Hey IH,
I want to rant about something for a second.
Why is conference sponsorship pricing treated like classified information? You're a founder trying to figure out if you can afford a booth at a relevant industry event. The website says "Sponsorship Opportunities" and the CTA is... "Schedule a Call."
So you book the call. You wait 3 days. You get on a 30-minute Zoom where someone walks you through a deck. Finally, slide 11: pricing starts at $8K. That was never going to work for your budget. You just lost a week.
Now do that for 10 events and you've burned a month of calendar time on information gathering.
I built Celectr (celectr.com) to make this go away.
→ You submit the conferences you're evaluating
→ We research the pricing, sponsorship details, and deadlines for you
→ You get everything in one place to compare side by side
→ Once you've picked your events, we remind you before early bird deadlines hit
No marketplace. No event directory. You tell us which events you're looking at, we handle the tedious research part.
This is for founders and small marketing teams who:
→Evaluate 5-15 conferences per year
→Don't have a dedicated events person
→Are tired of "request a quote" being the only way to find out what something costs
A few questions for this community:
How many calls/emails does it usually take you to gather conference pricing?
Have you ever passed on a potentially great event because the pricing info was too hard to get?
What info besides pricing do you wish was easier to find?
Link: https://celectr.com
Chasing vendor pricing is genuinely painful - you spend half your planning time waiting on emails that may never come.
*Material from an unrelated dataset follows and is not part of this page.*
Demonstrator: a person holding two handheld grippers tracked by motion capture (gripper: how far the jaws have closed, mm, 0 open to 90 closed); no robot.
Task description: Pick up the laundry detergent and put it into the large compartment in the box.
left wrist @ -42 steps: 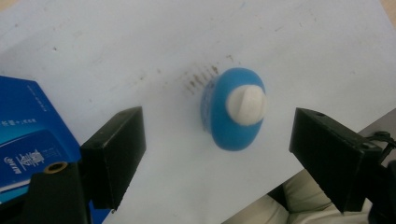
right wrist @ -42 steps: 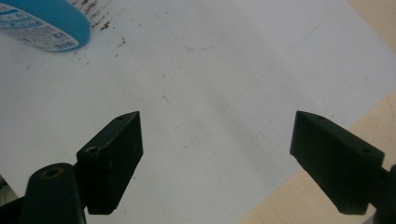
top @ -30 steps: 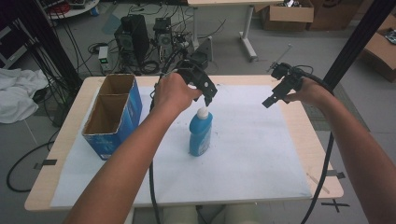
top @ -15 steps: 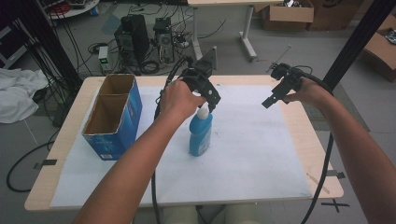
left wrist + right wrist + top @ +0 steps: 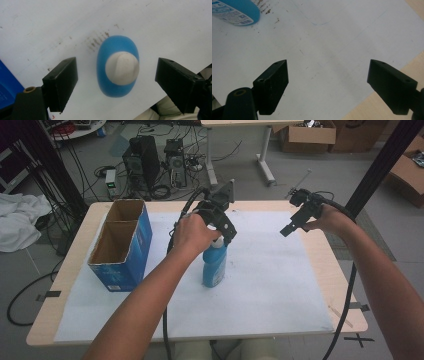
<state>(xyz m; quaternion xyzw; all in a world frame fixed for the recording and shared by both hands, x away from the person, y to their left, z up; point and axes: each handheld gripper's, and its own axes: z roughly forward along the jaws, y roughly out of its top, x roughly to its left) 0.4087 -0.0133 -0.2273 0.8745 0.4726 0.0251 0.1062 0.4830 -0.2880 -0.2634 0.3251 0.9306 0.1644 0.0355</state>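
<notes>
A blue bottle (image 5: 214, 265) with a white cap stands upright on the white paper sheet (image 5: 270, 285) at mid-table. My left gripper (image 5: 224, 229) hovers straight above it, pointing down and open. In the left gripper view the bottle's white cap (image 5: 122, 68) lies between the two spread jaws, touching neither. My right gripper (image 5: 292, 222) is held in the air over the right part of the sheet, open and holding nothing. The bottle's base (image 5: 235, 11) shows at the top left of the right gripper view.
A blue cardboard box (image 5: 122, 245) with two open compartments stands at the table's left. The wooden table edge (image 5: 335, 270) runs along the right of the sheet. Computers, cables and cardboard boxes lie on the floor behind the table.
My left gripper has shifted a little away from me and now sits over the bottle's cap. The right gripper has hardly moved. The bottle stands where it was.
</notes>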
Curious how you're getting the pricing data, whether that's scraping, direct partnerships, or something else, because that's usually the hard part to keep fresh. The real pitfall I'd watch is data going stale fast, especially for venues that change pricing seasonally or just ignore update requests.
Chasing down pricing from venues is genuinely one of the most painful parts of event planning — it’s a high-friction, async, people-dependent process that should have been automated years ago.
The B2B angle here is strong: event planners are professional buyers who have this pain repeatedly, not just once. That’s your retention story — once they use it for one conference, it’s the obvious choice for every future one.
Building flompt for the AI side of things taught me the same: the repeat-use workflow is everything. First use is a test, second use is a habit.
A ⭐ on github.com/Nyrok/flompt would mean a lot — solo open-source founder here 🙏
Thanks for sharing the technical details! Really interesting approach.
I'm curious about [specific tech they mentioned]. Any specific pros/cons you've discovered? I'm evaluating similar options for my own project.
Also, how are you handling related technical challenge?